En Taganrog, una localidad rusa a orillas del mar de Azov a la que medios ucranianos cuentan que en estas semanas han sido deportados habitantes de Mariupol, nació en 1860 Anton Chéjov; cuarenta y tres años después lo haría en Kiev Irène Némirovsky. La autora de Suite Francesa le dedicó la única biografía entre sus libros, La vida de Chéjov, profusamente documentada y a su vez profundamente literaria, erudita sin caer en el exceso y también un testimonio de admiración; esta obra se publicó originalmente cuatro años después de la muerte de la escritora en Auschwitz, en 1946, aunque un fragmento largo de ella ya había aparecido antes, en 1940, en la revista Les Oeuvres Livres, y ese fue el año en que la redactaría al completo.

Ambos tienen, a la luz de lo que sabemos de la vida de Némirovsky y de lo que por ella conocemos de Chéjov, bastante en común: sus vidas fueron breves (la primera no llegó a los cuarenta y él murió a los cuarenta y cuatro, víctima de tuberculosis) y muy pronto fueron conscientes de la distancia de su personalidad respecto a la educación que habían recibido y a las prioridades de sus padres, si bien Nèmirovsky nació en un entorno económicamente privilegiado y Chéjov en una familia del todo humilde, numerosa y tan devota como cruel. De carácter independiente y libre, contemplaron tanto su país de nacimiento como aquellos europeos por los que viajaron más allá de tópicos e idealizaciones, fueron conscientes de la miseria material y moral por cercana que les fuese y la plasmaron negro sobre blanco. Y ambos aspiraron a una vida interior más elevada, bajo sus propios criterios.

Nèmirovsky atiende en este texto, que ahora nos trae en castellano Salamandra, a la evolución literaria del creador de El jardín de los cerezos, pero emparejándola en todo momento a su trayectoria vital, que no fue fácil y no porque él no pusiera mucho de su parte. Su padre era rudo, violento y despreciaba el conocimiento; su madre, una gran sufridora, y algunos de sus muchos hermanos se dieron a una vida laboral y sentimental desordenada en la que el vodka tenía mucho que decir. En esas condiciones, Chéjov, de vocación literaria muy temprana, trabajó para mantenerlos a todos y también para que ese ambiente, irremediablemente brutal, no se le pegara a los huesos ni marcara su futuro.

No siempre tuvo éxito, y los batacazos le hicieron mella, pero sí fue tenaz, lo suficiente para seducir al público con relatos sencillos en los que tenía cabida la ironía, para ser reclamado por varias publicaciones y, finalmente, para triunfar en el teatro, a pesar de la triste acogida primera de La gaviota.

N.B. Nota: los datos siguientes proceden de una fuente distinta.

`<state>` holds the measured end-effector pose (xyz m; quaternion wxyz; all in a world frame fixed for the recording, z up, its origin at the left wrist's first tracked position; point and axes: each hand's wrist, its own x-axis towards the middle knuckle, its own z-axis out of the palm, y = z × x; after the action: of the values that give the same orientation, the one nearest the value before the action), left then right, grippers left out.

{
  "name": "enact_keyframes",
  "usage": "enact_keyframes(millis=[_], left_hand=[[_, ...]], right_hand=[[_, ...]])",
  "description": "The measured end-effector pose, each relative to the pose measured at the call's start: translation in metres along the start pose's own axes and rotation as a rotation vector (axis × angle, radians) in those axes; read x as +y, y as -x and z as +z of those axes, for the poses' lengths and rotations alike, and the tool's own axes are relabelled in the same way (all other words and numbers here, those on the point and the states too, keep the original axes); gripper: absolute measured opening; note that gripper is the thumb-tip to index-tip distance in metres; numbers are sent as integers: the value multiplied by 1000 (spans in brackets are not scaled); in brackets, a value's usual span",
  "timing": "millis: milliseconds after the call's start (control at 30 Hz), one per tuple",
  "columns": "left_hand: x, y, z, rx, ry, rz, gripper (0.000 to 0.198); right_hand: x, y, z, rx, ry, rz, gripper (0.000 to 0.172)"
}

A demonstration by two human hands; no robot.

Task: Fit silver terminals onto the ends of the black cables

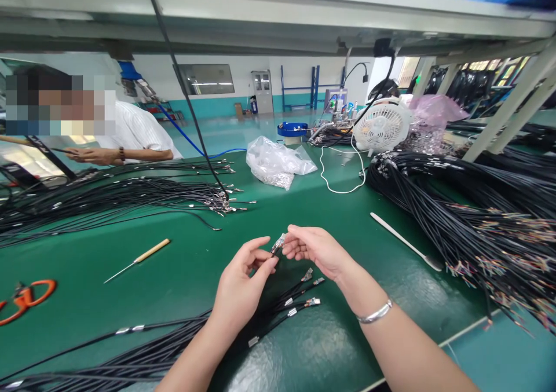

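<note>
My left hand (247, 279) pinches a black cable just behind its end, with thumb and fingers closed on it. From those fingers a small metal-and-white connector (278, 244) points up and to the right. Close beside it is my right hand (316, 249), its fingers loosely curled and the thumb apart from them; whether a fingertip touches the connector I cannot tell. Beneath my left hand and forearm runs a bundle of black cables (174, 345). Several of their connector ends (313, 302) lie just below my hands on the green table (330, 345).
On the left lie a wooden-handled awl (150, 252) and orange-handled cutters (32, 298). A white stick-like tool (403, 240) and a large cable bundle (417, 189) lie right. Farther back are a plastic bag (278, 163), a fan (382, 125), more cables (143, 198) and a co-worker (134, 128).
</note>
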<state>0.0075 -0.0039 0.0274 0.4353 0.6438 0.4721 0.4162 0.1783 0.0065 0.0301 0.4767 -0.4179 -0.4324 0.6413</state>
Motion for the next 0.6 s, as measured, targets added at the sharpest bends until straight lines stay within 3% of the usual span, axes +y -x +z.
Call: enact_keyframes(millis=[167, 300, 400, 600], left_hand=[[-2, 0, 3, 8, 67, 17, 35], [-4, 8, -4, -120, -111, 32, 32], [-4, 18, -27, -174, -343, 72, 27], [-18, 57, -99, -44, -569, 71, 20]], right_hand=[[9, -1, 4, -195, 253, -146, 31], [15, 4, 1, -41, 417, -229, 24], [17, 3, -9, 131, 244, -248, 27], [16, -1, -24, 372, -43, -441, 10]])
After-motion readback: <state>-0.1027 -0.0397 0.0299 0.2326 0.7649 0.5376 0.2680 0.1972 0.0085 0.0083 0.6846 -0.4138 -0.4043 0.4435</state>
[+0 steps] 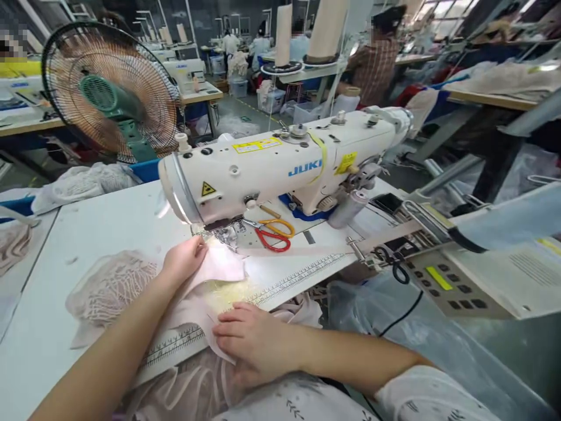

Tan vital como esforzado, optimista bien informado, Nèmirovsky se refirió a él como el más humano de los escritores. Sus alegrías fueron sobrias (una casa propia, por fin; la observación de vidas comunes, de las que extraía mundos como de una cáscara de nuez; una tarde apacible), apreciaba la belleza y también buscó conocer la injusticia allá donde tratara de esconderse, como en las prisiones de Sajalín. Justamente por conocer en piel propia las consecuencias embrutecedoras del trabajo y la pobreza, las implicaciones de una vida violenta, no idealizó a ese campesinado ruso cuya inocencia ensalzarían autores que no habían experimentado la vida de una familia numerosa en una única  habitación y sus noches en un mismo colchón, como Tolstoi antes de querer voluntariamente traspasar esa frontera. Y seguramente también expliquen esas vivencias su escrupulosa amabilidad con quien se le acercara, un aprecio y una generosidad que no solía implicar simpatía personal: los verdaderos sentimientos de Chéjov eran, como Churchill diría y parece refrendar esta novela, un acertijo envuelto en un misterio dentro de un enigma.

Puede que, aunque no se conocieran, Nèmirovsky se haya aproximado mucho a esa matrioshka más pequeña.